On the original story: I want to get this war story over with so I can go on to the next.. the next to last as it happens... storyline of the book. So I will post narratives instead of dramatized stories for the rest of or most of the rest of the Affynshire war storyline. Then we'll get vack to storytelling with the usurping of Christenlande's throne. Have I used the word "story" often enough so far?]
art II The Villages
The King sent word immediately to the commanders in the encampment at Ratherwood to be on the lookout for Malcolm’s men disguised as the King’s. The cousins of the King’s wife met with him and other present commanders to discuss a strategy. The King elected to accompany Earl Ruallauh to some of the villages that had been sacked to see the damage for himself and to try to assure the villagers that his forces were not in fact behind the attacks.
In the meantime Cingen set out to visit Celtic chieftains to convince them that Lawrence was not committing the atrocities. Even Modron set out to visit with some of the closer neighbors. It was hoped that Ioruert, the youngest brother, would be in touch so he could be informed of the attacks and how to handle the situation as he continued to visit with western lords.
At the first village that the King and the Earl visited the scene was devastating. All the cottages and out buildings were burned to the ground. There were dead villagers and their animals both in the lane and visible in the cottages. Only the priest in the tiny chapel remained alive. He told the party at the Earl’s request of how the raiders had come in, torched the buildings, all except for the church which, itself a wattle construction, nevertheless had lost some of its outbuildings. The people though unsure of their own loyalties having been secretly holding for the Queen were horrified to see men ride in on horses that wore the Crísliclandian badge of a sword in front of a sunburst. Animals were stolen, people killed, women raped and then killed, everything destroyed or damaged.

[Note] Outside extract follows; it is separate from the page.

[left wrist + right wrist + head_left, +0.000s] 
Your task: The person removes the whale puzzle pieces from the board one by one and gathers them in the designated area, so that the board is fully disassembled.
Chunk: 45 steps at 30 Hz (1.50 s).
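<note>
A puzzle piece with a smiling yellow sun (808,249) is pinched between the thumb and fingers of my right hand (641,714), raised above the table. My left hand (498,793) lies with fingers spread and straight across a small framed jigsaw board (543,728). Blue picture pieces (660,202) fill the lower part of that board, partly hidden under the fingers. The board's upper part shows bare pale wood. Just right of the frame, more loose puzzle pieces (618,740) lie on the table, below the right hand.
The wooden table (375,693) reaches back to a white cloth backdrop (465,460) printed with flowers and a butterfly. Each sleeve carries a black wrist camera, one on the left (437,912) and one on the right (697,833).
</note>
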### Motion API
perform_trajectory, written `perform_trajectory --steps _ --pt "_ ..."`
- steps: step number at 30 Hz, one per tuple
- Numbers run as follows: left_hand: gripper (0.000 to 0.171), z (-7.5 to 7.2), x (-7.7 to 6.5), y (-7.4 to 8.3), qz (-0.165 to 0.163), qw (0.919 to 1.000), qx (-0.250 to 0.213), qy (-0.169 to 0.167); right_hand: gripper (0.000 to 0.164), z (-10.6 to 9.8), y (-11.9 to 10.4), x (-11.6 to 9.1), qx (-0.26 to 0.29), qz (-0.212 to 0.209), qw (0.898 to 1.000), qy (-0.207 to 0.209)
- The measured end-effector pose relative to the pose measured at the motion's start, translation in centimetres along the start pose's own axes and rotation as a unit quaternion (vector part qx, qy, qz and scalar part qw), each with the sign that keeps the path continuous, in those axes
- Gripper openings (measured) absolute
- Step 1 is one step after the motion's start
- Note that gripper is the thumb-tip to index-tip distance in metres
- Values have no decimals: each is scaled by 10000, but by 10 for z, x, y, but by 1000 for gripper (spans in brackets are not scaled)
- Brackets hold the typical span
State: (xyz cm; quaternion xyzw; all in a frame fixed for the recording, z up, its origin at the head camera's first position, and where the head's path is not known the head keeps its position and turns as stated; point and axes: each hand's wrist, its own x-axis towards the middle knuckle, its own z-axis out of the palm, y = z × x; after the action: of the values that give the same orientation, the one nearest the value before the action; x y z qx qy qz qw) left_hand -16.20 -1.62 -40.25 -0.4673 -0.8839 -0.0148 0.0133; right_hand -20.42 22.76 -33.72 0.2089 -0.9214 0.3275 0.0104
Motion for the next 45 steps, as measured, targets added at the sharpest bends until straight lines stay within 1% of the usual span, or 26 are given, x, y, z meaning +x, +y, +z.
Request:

All the while the priest talked he kept his eyes carefully averted from Lawrence’s except for one contemptuous glance that made Lawrence wince and brought a chastisement from the Earl who informed the priest that the villagers had been duped. The priest when asked by Ruallauh if he had ever had complaint of the King, said that he had no cause to praise either. Lawrence turned firmly and turned his horse and started to shout to men in his guard to begin to help the priest bury their dead.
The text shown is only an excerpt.